Give all the lines below again, exactly, with no pictures.
Provided data Block Start
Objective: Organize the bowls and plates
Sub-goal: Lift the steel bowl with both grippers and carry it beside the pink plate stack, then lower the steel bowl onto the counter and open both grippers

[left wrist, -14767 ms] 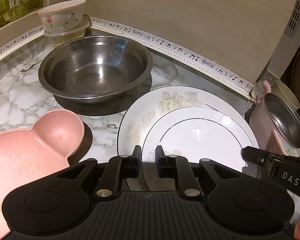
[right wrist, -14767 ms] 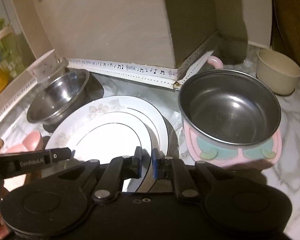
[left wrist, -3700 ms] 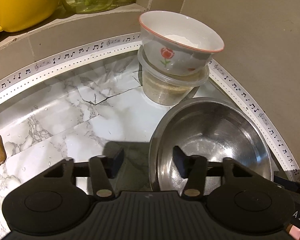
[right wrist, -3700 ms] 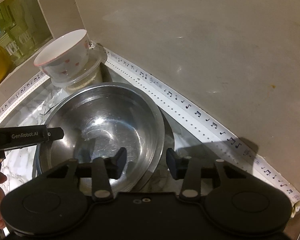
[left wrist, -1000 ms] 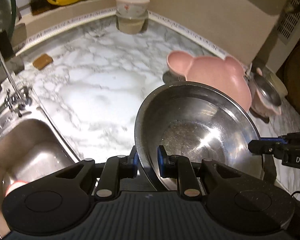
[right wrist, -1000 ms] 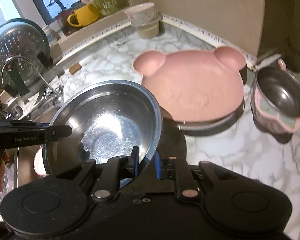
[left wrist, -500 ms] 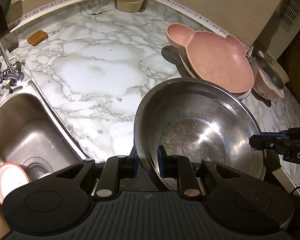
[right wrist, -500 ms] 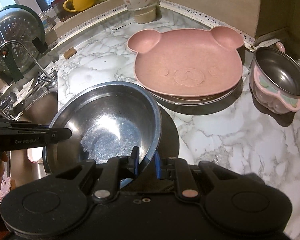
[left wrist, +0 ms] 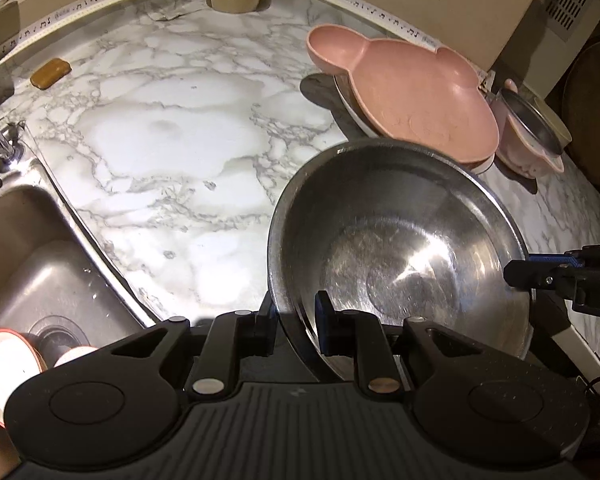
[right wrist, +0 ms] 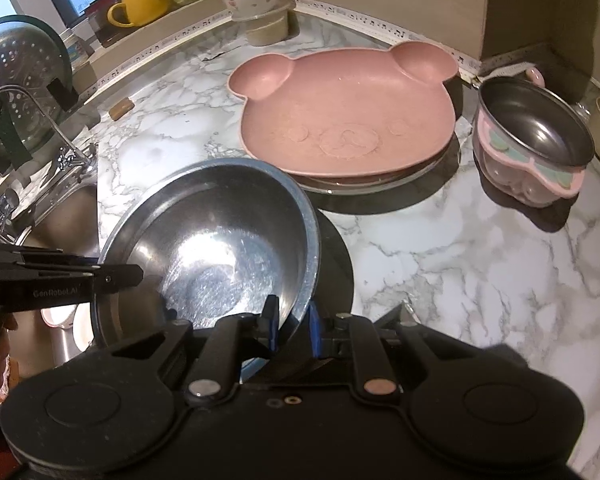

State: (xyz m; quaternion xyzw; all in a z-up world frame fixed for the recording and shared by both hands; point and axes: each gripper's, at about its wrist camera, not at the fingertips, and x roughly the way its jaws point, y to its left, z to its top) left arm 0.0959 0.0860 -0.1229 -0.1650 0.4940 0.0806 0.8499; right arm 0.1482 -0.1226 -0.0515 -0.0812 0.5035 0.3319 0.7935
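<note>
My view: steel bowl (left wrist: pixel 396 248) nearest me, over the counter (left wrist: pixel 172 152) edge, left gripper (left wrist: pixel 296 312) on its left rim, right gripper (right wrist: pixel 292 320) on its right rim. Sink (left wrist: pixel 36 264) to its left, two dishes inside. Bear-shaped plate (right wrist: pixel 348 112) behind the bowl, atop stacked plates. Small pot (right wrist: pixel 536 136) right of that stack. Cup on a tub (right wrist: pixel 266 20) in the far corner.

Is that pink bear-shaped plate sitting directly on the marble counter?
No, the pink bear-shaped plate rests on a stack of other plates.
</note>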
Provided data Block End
▶ [Reply to the task]:
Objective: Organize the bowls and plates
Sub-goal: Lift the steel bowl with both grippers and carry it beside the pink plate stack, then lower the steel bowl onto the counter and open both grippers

[left wrist, -14767 ms] 
[right wrist, -14767 ms] 
[left wrist, -3700 ms] 
[right wrist, -3700 ms] 
[left wrist, -1000 ms] 
[right wrist, -1000 ms] 
[left wrist, -500 ms] 
[right wrist, -500 ms] 
[left wrist, +0 ms] 
[right wrist, +0 ms] 

State: (xyz m; quaternion xyzw; all in a z-up world frame fixed for the recording and shared by both hands; point and axes: each gripper's, at about its wrist camera, not at the fingertips, and x roughly the way its jaws point, y to its left, z to its top) left arm 0.0959 0.0860 -0.1229 -0.1650 0.4940 0.0806 0.8499; right arm 0.1482 -0.1226 -0.0515 -0.0812 0.5035 0.3319 0.7935
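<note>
My view: steel bowl (left wrist: pixel 396 248) nearest me, over the counter (left wrist: pixel 172 152) edge, left gripper (left wrist: pixel 296 312) on its left rim, right gripper (right wrist: pixel 292 320) on its right rim. Sink (left wrist: pixel 36 264) to its left, two dishes inside. Bear-shaped plate (right wrist: pixel 348 112) behind the bowl, atop stacked plates. Small pot (right wrist: pixel 536 136) right of that stack. Cup on a tub (right wrist: pixel 266 20) in the far corner.

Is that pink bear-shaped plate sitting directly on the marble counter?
No, the pink bear-shaped plate rests on a stack of other plates.
</note>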

That finishes the output.